» RECORDS:
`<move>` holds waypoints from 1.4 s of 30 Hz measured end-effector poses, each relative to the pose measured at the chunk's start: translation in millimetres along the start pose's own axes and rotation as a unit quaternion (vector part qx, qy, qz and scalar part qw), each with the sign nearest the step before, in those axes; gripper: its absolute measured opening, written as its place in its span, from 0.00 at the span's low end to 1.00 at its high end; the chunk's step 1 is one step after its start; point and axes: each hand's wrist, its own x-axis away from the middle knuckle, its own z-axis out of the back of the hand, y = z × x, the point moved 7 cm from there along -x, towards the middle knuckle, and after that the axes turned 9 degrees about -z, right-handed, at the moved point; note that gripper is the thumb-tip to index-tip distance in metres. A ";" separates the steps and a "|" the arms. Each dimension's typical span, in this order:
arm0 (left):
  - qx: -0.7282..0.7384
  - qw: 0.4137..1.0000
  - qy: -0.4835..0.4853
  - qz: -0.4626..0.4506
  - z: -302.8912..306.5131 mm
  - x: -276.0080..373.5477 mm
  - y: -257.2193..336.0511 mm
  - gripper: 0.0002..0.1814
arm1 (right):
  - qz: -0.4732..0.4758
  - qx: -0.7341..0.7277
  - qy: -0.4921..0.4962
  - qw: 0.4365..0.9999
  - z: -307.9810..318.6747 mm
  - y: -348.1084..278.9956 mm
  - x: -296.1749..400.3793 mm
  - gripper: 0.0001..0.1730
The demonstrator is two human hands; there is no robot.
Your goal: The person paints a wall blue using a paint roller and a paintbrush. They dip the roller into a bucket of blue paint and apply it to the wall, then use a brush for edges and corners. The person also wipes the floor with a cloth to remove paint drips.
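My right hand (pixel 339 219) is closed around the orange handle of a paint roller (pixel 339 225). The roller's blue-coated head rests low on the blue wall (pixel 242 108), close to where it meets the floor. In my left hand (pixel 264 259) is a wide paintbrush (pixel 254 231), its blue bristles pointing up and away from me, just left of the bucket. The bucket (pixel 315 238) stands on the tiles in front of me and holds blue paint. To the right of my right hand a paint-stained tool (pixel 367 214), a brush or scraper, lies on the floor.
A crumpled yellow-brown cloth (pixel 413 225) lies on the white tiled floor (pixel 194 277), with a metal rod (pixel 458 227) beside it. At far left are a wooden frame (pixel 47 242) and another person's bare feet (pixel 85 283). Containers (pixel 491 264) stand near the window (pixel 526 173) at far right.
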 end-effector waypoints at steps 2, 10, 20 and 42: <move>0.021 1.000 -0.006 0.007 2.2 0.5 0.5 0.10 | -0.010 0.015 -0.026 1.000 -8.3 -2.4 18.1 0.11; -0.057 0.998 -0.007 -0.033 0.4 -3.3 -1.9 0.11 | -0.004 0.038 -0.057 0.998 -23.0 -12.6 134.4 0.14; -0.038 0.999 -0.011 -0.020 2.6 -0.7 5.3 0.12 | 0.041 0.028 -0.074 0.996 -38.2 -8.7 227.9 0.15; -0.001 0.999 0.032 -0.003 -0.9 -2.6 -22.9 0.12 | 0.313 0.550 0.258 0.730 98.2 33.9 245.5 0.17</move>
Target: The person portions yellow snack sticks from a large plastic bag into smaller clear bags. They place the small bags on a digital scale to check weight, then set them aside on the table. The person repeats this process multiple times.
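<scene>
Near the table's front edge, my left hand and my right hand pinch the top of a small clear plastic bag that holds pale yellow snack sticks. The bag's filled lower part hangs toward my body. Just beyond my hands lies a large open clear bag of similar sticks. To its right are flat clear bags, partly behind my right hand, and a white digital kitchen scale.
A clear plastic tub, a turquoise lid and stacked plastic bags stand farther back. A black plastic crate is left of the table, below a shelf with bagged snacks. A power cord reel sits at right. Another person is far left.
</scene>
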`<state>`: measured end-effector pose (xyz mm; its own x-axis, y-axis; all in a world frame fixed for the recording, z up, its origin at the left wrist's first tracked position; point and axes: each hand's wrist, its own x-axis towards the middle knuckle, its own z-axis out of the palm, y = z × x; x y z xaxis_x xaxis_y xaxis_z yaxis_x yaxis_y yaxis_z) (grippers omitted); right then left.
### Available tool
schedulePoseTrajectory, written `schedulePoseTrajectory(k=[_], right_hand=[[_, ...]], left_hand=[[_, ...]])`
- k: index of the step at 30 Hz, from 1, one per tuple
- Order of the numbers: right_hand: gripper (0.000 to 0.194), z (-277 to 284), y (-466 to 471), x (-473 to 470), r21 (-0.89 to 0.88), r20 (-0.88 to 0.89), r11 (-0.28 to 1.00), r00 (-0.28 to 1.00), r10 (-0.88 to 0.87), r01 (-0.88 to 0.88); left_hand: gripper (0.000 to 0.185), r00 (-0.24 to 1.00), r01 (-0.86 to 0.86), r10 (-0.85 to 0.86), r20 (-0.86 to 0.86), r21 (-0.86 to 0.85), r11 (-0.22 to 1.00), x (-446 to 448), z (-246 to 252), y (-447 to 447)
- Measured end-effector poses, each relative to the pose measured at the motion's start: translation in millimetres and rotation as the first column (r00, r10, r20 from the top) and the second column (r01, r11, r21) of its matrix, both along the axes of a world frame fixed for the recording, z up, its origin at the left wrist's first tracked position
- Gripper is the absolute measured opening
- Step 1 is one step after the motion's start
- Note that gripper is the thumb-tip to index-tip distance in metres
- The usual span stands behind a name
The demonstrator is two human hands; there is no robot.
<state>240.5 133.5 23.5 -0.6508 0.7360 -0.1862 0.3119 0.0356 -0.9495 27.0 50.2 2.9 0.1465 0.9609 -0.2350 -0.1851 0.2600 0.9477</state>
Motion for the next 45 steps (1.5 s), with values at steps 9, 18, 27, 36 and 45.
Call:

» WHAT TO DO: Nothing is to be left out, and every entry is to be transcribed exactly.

» EXERCISE SOLUTION:
`<move>` holds waypoints from 1.4 s of 30 Hz measured end-effector poses, each relative to the pose measured at the chunk's start: translation in millimetres along the start pose's own axes and rotation as a unit quaternion (vector part qx, qy, qz and scalar part qw), each with the sign nearest the step before, in those axes; gripper: its absolute measured opening, written as its place in its span, from 0.00 at the span's low end to 1.00 at its high end; the chunk's step 1 is one step after its start; point and axes: each hand's wrist, its own x-axis away from the middle knuckle, its own z-axis out of the back of the hand, y = z × x, the point moved 7 cm from there along -x, towards the middle knuckle, and after that the axes turned 9 degrees about -z, right-handed, at the moved point; note that gripper is the thumb-tip to index-tip distance in metres. A ";" separates the steps and a "|" the arms. Each dimension's typical span, in this order:
arm0 (left):
  - qx: -0.7282..0.7384
  - qw: 0.4137..1.0000
  - qy: -0.4835..0.4853
  - qz: -0.4626..0.4506
  - z: -302.8912..306.5131 mm
  - x: -276.0080..373.5477 mm
  - y: -257.2193..336.0511 mm
  - gripper: 0.0002..0.1814
arm1 (right):
  - qz: -0.4732..0.4758
  - qx: -0.7341..0.7277
  - qy: -0.4921..0.4962
  - qw: 0.4365..0.9999
  - z: -307.9810..318.6747 mm
  - y: -348.1084..278.9956 mm
  - x: -296.1749..400.3793 mm
  - gripper: 0.0001..0.1730
The demonstrator is two human hands; there is no robot.
Your goal: The person paints a wall blue using a paint roller and a paintbrush. They dip the roller into a bucket of blue paint and apply it to the wall, then use a brush for edges and corners. The person also wipes the floor with a cloth to remove paint drips.
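My right hand (pixel 339 219) is closed around the orange handle of a paint roller (pixel 339 225). The roller's blue-coated head rests low on the blue wall (pixel 242 108), close to where it meets the floor. In my left hand (pixel 264 259) is a wide paintbrush (pixel 254 231), its blue bristles pointing up and away from me, just left of the bucket. The bucket (pixel 315 238) stands on the tiles in front of me and holds blue paint. To the right of my right hand a paint-stained tool (pixel 367 214), a brush or scraper, lies on the floor.
A crumpled yellow-brown cloth (pixel 413 225) lies on the white tiled floor (pixel 194 277), with a metal rod (pixel 458 227) beside it. At far left are a wooden frame (pixel 47 242) and another person's bare feet (pixel 85 283). Containers (pixel 491 264) stand near the window (pixel 526 173) at far right.
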 end-effector waypoints at steps 2, 10, 20 and 42: <move>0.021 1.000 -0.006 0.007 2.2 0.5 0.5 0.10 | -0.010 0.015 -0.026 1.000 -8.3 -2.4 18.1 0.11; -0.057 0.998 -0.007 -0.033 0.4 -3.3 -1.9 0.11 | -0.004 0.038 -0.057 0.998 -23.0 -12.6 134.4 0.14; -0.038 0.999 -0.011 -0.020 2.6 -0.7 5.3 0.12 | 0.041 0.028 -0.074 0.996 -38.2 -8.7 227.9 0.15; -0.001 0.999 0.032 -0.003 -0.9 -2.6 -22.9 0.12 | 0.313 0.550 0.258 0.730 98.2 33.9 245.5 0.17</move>
Target: The person portions yellow snack sticks from a large plastic bag into smaller clear bags. They place the small bags on a digital scale to check weight, then set them aside on the table. The person repeats this process multiple times.
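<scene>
Near the table's front edge, my left hand and my right hand pinch the top of a small clear plastic bag that holds pale yellow snack sticks. The bag's filled lower part hangs toward my body. Just beyond my hands lies a large open clear bag of similar sticks. To its right are flat clear bags, partly behind my right hand, and a white digital kitchen scale.
A clear plastic tub, a turquoise lid and stacked plastic bags stand farther back. A black plastic crate is left of the table, below a shelf with bagged snacks. A power cord reel sits at right. Another person is far left.
</scene>
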`<state>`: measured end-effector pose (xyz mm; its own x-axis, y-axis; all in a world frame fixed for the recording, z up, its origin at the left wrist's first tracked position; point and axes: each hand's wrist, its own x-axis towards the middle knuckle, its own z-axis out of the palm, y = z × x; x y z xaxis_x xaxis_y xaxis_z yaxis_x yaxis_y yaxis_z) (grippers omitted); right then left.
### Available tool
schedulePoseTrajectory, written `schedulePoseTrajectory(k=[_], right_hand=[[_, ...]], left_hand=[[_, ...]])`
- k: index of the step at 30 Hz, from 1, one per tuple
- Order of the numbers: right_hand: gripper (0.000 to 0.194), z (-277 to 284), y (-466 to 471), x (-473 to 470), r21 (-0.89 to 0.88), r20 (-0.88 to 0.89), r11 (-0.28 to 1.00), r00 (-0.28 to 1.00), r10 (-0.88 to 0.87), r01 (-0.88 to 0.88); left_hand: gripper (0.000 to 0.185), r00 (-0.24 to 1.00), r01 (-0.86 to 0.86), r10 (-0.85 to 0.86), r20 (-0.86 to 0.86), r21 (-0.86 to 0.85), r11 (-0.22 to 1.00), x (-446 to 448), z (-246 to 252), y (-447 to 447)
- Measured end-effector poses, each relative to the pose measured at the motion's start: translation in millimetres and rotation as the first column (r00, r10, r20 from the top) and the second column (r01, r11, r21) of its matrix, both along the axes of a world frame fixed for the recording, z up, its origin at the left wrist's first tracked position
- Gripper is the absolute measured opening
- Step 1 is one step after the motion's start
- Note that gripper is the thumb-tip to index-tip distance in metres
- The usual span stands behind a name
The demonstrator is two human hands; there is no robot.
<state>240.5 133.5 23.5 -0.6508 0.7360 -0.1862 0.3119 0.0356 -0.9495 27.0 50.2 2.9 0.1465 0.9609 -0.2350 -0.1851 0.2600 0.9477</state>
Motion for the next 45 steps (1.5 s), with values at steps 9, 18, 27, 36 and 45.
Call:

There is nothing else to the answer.